PROMPT:
Word for word, restate the entries below from their first line through the line that contains "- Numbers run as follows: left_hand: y".

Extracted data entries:
····················

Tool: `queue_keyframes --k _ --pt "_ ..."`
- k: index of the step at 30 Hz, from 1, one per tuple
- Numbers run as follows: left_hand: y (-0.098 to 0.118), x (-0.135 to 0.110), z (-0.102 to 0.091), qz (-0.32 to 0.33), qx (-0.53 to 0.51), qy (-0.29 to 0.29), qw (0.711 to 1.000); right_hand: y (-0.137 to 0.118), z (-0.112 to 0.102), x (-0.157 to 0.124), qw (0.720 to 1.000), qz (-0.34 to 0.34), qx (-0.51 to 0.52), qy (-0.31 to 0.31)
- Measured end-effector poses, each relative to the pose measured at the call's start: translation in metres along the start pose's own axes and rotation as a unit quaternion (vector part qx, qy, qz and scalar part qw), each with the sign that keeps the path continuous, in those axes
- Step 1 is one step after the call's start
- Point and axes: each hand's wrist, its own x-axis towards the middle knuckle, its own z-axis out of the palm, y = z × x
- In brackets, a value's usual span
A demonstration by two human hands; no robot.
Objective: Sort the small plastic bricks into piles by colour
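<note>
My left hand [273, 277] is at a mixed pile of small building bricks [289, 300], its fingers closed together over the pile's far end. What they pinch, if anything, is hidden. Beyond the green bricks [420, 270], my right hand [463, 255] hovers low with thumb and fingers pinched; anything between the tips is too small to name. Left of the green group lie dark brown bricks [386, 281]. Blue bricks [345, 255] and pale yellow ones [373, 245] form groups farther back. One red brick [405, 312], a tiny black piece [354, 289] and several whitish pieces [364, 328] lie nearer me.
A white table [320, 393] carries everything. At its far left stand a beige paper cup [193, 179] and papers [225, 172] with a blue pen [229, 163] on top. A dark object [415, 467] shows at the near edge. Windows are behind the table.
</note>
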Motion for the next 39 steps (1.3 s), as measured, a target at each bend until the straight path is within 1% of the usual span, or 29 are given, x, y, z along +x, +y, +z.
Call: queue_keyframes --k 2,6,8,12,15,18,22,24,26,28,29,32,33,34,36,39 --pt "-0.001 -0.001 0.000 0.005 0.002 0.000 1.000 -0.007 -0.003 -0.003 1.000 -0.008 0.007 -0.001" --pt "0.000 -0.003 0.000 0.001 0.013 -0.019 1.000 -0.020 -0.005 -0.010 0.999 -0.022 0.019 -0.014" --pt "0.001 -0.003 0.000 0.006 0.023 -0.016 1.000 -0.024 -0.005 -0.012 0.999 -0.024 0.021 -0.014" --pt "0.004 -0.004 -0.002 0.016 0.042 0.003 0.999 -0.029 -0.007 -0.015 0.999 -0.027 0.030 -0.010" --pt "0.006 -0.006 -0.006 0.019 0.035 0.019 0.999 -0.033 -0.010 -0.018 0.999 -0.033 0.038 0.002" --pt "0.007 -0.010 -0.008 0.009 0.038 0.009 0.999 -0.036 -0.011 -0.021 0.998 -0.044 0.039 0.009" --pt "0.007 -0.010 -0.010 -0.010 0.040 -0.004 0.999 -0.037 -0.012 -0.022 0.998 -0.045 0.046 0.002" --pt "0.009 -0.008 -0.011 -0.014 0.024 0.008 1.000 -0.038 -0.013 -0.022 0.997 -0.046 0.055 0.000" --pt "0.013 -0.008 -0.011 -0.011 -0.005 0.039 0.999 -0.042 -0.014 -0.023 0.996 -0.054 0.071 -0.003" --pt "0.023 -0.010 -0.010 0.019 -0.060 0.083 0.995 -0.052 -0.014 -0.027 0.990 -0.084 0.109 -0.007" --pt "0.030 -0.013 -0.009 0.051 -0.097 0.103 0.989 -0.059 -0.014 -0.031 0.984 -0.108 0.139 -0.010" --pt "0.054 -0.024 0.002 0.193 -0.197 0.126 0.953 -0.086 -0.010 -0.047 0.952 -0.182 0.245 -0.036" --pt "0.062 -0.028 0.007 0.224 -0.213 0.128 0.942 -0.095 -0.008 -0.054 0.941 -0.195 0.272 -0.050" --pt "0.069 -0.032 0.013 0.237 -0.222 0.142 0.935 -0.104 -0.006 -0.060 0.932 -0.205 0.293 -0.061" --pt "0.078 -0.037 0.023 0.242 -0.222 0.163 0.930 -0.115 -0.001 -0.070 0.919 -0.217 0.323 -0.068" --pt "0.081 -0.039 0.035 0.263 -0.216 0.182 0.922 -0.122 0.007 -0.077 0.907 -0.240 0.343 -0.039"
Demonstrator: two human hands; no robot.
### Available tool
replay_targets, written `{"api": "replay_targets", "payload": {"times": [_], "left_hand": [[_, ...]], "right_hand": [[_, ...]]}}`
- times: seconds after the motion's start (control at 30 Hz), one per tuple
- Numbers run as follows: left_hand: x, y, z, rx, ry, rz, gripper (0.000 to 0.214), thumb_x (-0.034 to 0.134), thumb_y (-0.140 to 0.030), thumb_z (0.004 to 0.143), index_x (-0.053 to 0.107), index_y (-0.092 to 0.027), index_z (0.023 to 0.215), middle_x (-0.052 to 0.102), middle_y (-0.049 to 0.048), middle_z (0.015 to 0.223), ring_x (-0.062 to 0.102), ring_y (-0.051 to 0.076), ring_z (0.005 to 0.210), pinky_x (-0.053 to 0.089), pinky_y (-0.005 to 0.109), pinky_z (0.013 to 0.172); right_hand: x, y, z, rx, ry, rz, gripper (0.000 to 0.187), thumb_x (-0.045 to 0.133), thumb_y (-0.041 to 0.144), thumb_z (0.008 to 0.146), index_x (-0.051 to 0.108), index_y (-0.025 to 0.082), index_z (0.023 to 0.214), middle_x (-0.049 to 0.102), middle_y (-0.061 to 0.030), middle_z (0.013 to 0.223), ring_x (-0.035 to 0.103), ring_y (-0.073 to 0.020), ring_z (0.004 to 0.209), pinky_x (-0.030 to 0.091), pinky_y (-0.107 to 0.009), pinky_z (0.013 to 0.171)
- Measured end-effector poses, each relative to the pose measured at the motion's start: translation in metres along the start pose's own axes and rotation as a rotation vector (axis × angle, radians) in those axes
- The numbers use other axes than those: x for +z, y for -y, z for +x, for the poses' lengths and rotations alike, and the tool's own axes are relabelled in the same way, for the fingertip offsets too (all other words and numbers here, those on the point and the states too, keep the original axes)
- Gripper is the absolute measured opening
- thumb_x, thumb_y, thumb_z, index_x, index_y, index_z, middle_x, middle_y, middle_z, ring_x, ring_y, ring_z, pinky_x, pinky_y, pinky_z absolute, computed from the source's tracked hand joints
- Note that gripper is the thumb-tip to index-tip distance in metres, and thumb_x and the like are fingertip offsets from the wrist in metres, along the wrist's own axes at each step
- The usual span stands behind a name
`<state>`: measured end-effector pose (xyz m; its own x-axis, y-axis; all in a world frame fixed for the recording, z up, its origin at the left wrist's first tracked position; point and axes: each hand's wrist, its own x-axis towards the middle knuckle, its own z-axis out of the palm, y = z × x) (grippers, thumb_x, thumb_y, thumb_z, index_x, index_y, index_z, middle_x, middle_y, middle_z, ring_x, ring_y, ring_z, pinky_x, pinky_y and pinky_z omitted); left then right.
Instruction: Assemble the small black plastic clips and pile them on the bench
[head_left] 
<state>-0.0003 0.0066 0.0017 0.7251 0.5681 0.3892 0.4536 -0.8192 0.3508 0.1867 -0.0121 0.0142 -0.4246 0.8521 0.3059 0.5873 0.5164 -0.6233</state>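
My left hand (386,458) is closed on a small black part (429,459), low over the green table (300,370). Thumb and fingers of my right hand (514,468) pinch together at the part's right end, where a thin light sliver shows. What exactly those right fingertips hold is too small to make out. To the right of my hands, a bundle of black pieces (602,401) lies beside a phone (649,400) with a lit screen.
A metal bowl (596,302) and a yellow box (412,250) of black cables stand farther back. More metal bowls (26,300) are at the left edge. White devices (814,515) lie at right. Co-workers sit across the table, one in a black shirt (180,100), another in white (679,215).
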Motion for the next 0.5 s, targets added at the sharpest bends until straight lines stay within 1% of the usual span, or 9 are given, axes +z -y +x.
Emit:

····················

SOLUTION FOR THIS TASK:
Tool: `queue_keyframes --k _ --pt "_ ..."`
- k: index of the step at 30 Hz, from 1, one per tuple
- Numbers run as follows: left_hand: y (-0.098 to 0.118), x (-0.135 to 0.110), z (-0.102 to 0.091), qz (-0.32 to 0.33), qx (-0.53 to 0.51), qy (-0.29 to 0.29), qw (0.711 to 1.000); right_hand: y (-0.137 to 0.118), z (-0.112 to 0.102), x (-0.157 to 0.124), qw (0.720 to 1.000), qz (-0.34 to 0.34), qx (-0.51 to 0.52), qy (-0.31 to 0.31)

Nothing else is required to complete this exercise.